The House bill would require employers to automatically enroll all newly eligible employees in their 401(k) plans at a deduction rate of at least 3% (but no more than 10%) of the employee’s pay, increasing it by 1% each year until the employee is contributing 10%. Employees could opt out or change their contribution rates.
Annuities can help reduce the risk that retirees run out of money during their lifetimes. The SECURE Act encouraged reluctant employers to offer annuities by immunizing them from breach of fiduciary duty liability if they choose an annuity provider that meets certain requirements.
But an actuarial test in the regulations for RMDs has interfered with the availability of annuities. For example, the test commonly prohibits annuities with guaranteed annual increases of only 1% to 2%, return of premium death benefits and period-certain guarantees. Without such guarantees, though, many individuals are hesitant to choose an annuity option in a defined contribution plan or IRA. SECURE 2.0 would specify that these guarantees are allowed. The changes would take effect upon enactment of the law.
SECURE 2.0 recognizes that many employees are unable to contribute to their retirement accounts because of student loan payment responsibilities. Such employees miss out on matching contributions from their employers.
The bill would allow employers to contribute to certain retirement plans for employees who are making qualified student loan payments. If enacted, this would take effect for contributions made for plan years beginning after 2022.
The SECURE Act generally requires employers to allow part-time employees who work at least 500 hours for three consecutive years to participate in their 401(k) plans. Under SECURE 2.0, part-time employees would need to work at least 500 hours for only two consecutive years to be eligible for their employer’s 401(k) plan. The provision would be effective for plan years beginning after 2022.
SECURE 2.0 would create or enhance some tax credits for small businesses for tax years after 2022. For example, the SECURE Act increased the potential amount of the credit for retirement plan startup costs by capping it at $5,000 (up from $500). The three-year credit currently is available for 50% of “qualified startup costs” for employers with no more than 100 employees.
The new bill hikes the credit to 100% of qualified costs for employers with up to 50 employees. It provides an additional credit, too, except for defined benefit plans. The additional amount generally is a percentage of the amount the employer contributes on behalf of employees, up to $1,000 per employee. The full additional credit is limited to employers with 50 or fewer employees, gradually phasing out for employers with 51 to 100 employees.

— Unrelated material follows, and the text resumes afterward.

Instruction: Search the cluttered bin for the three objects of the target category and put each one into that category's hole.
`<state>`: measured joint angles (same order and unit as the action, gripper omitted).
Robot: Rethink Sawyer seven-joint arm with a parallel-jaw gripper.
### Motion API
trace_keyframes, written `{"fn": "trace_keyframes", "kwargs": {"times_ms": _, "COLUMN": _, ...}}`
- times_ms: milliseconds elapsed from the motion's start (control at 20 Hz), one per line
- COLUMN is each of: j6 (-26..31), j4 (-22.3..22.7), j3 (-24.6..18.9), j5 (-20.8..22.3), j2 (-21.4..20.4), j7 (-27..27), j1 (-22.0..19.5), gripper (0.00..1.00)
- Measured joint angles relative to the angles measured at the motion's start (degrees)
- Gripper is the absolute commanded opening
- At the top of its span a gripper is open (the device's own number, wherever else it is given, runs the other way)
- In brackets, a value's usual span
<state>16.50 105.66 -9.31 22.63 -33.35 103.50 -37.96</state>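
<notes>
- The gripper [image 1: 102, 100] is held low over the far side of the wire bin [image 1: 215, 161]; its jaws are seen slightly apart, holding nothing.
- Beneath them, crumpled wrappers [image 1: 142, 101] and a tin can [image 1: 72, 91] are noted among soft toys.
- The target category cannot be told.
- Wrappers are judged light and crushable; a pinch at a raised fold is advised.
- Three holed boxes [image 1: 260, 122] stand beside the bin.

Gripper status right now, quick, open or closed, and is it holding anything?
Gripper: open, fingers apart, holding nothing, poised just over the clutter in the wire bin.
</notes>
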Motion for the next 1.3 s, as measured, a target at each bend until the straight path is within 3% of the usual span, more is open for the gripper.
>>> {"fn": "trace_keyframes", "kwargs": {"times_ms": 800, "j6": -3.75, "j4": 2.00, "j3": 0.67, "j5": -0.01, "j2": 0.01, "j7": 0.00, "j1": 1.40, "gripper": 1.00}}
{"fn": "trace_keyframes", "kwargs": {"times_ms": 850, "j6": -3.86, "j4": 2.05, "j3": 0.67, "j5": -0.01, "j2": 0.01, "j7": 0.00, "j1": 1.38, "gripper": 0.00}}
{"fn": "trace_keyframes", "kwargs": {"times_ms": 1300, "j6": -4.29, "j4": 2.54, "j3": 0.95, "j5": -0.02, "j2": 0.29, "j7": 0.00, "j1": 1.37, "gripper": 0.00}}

While the odds for passage of some form of retirement savings reform seem high in light of the bipartisan support for the SECURE Act and the new House bill, it remains to be seen what form it’ll take. The Senate is working its own bill, and the two would need to be reconciled before it reaches President Biden’s desk. The final legislation could add to, revise or remove the provisions described above. We’ll keep you up to date.